Callan D E, Kent R D, Guenther F H, Vorperian H K
ATR Human Information Processing Research Laboratories, Kyoto, Japan.
J Speech Lang Hear Res. 2000 Jun;43(3):721-36. doi: 10.1044/jslhr.4303.721.
The purpose of this article is to demonstrate that self-produced auditory feedback is sufficient to train a mapping between auditory target space and articulator space under conditions in which the structures of speech production are undergoing considerable developmental restructuring. One challenge for competing theories that propose invariant constriction targets is that it is unclear what teaching signal could specify constriction location and degree so that a mapping between constriction target space and articulator space can be learned. It is predicted that a model trained by auditory feedback will accomplish speech goals, in auditory target space, by continuously learning to use different articulator configurations to adapt to the changing acoustic properties of the vocal tract during development. The Maeda articulatory synthesis part of the DIVA neural network model (Guenther et al., 1998) was modified to reflect the development of the vocal tract by using measurements taken from MR images of children. After training, the model was able to maintain the 11 English vowel targets in auditory planning space, utilizing varying articulator configurations, despite morphological changes that occur during development. The vocal-tract constriction pattern (derived from the vocal-tract area function) as well as the formant values varied during the course of development in correspondence with morphological changes in the structures involved with speech production. Despite changes in the acoustical properties of the vocal tract that occur during the course of development, the model was able to demonstrate motor-equivalent speech production under lip-restriction conditions. The model accomplished this in a self-organizing manner even though there was no prior experience with lip restriction during training.

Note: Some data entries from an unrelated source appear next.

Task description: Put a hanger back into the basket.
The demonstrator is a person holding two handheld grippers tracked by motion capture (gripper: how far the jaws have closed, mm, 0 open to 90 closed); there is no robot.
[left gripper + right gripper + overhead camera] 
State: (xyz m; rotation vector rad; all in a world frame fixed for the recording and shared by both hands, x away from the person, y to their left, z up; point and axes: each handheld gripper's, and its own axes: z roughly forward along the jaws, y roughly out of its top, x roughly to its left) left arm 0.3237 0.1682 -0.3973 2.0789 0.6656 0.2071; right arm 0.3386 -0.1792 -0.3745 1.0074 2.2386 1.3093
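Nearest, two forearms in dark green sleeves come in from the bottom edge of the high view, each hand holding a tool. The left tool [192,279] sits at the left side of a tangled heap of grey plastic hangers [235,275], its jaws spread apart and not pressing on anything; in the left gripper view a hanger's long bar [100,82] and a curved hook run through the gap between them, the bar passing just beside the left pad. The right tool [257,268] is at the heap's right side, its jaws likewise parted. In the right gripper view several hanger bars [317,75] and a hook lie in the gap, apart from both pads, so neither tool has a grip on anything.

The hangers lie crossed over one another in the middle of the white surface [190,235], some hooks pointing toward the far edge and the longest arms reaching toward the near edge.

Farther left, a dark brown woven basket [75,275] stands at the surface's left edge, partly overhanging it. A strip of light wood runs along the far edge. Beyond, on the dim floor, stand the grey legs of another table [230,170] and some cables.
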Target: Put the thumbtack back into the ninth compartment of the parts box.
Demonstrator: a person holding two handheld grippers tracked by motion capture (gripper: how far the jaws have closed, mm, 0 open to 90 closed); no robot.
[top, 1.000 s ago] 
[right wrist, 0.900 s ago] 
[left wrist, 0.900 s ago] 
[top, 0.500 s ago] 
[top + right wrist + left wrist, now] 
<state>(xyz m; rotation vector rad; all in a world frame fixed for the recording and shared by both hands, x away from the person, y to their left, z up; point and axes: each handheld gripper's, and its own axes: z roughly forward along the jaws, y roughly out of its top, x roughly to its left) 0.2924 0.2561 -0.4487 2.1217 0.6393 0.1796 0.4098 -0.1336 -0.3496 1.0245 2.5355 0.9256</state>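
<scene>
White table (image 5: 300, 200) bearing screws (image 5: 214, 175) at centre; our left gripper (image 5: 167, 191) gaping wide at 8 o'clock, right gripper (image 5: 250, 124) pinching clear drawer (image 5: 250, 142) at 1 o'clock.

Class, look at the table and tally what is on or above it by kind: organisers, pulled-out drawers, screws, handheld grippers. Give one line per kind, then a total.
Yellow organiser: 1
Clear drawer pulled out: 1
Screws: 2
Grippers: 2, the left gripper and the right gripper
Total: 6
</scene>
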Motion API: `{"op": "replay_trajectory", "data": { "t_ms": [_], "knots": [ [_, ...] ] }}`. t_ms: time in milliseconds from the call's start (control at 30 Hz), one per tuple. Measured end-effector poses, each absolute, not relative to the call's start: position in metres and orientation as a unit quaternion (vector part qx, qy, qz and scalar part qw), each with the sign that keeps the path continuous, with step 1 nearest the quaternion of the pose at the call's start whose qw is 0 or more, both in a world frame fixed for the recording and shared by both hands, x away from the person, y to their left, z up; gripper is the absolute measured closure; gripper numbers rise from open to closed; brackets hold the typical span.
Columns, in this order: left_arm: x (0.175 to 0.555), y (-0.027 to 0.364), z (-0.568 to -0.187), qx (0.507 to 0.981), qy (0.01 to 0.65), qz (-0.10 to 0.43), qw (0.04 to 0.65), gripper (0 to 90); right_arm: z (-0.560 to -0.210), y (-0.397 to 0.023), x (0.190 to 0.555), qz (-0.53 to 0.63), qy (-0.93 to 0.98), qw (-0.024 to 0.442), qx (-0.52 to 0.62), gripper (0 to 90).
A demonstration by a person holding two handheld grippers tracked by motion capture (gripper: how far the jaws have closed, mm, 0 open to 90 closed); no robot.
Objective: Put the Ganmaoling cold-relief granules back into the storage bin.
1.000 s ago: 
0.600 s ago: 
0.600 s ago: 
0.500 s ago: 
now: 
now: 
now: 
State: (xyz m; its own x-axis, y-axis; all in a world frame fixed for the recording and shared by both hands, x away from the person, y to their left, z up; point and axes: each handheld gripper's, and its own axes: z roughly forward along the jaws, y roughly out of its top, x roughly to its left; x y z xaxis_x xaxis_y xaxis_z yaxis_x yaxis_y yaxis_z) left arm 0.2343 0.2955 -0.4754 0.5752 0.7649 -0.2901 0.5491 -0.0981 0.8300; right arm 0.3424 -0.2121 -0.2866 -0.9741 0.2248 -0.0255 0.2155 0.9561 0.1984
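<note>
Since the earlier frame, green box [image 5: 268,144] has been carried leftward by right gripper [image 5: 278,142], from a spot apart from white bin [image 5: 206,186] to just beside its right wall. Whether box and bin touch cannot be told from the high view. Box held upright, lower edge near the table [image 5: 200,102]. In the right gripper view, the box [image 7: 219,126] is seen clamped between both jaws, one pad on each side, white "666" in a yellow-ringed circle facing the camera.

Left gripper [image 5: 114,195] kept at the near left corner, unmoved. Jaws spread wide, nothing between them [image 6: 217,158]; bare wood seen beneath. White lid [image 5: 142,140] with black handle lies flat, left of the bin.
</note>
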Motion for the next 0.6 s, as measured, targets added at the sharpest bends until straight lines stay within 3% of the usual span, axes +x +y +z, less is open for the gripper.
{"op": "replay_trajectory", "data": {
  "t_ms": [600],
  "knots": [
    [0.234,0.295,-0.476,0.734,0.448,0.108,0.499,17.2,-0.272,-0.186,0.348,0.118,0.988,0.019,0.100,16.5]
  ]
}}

本文的目的是证明,在言语产生结构正在经历相当大的发育重构的情况下,自我产生的听觉反馈足以训练听觉目标空间与发音器官空间之间的映射。对于提出不变收缩目标的竞争理论而言,一个挑战在于不清楚何种教学信号能够指定收缩位置和程度,以便能够学习收缩目标空间与发音器官空间之间的映射。据预测,通过听觉反馈训练的模型将在听觉目标空间中通过持续学习使用不同的发音器官配置来适应发育过程中声道不断变化的声学特性,从而实现言语目标。DIVA神经网络模型(Guenther等人,1998)的前田发音合成部分通过使用从儿童的磁共振图像测量得到的数据进行了修改,以反映声道的发育情况。训练后,尽管在发育过程中发生了形态变化,但该模型能够利用不同的发音器官配置在听觉规划空间中维持11个英语元音目标。声道收缩模式(源自声道面积函数)以及共振峰值在发育过程中随着与言语产生相关结构的形态变化而变化。尽管在发育过程中声道的声学特性发生了变化,但该模型能够在唇部受限条件下展示出运动等效的言语产生。即使在训练期间没有唇部受限的先验经验,该模型也以自组织的方式实现了这一点。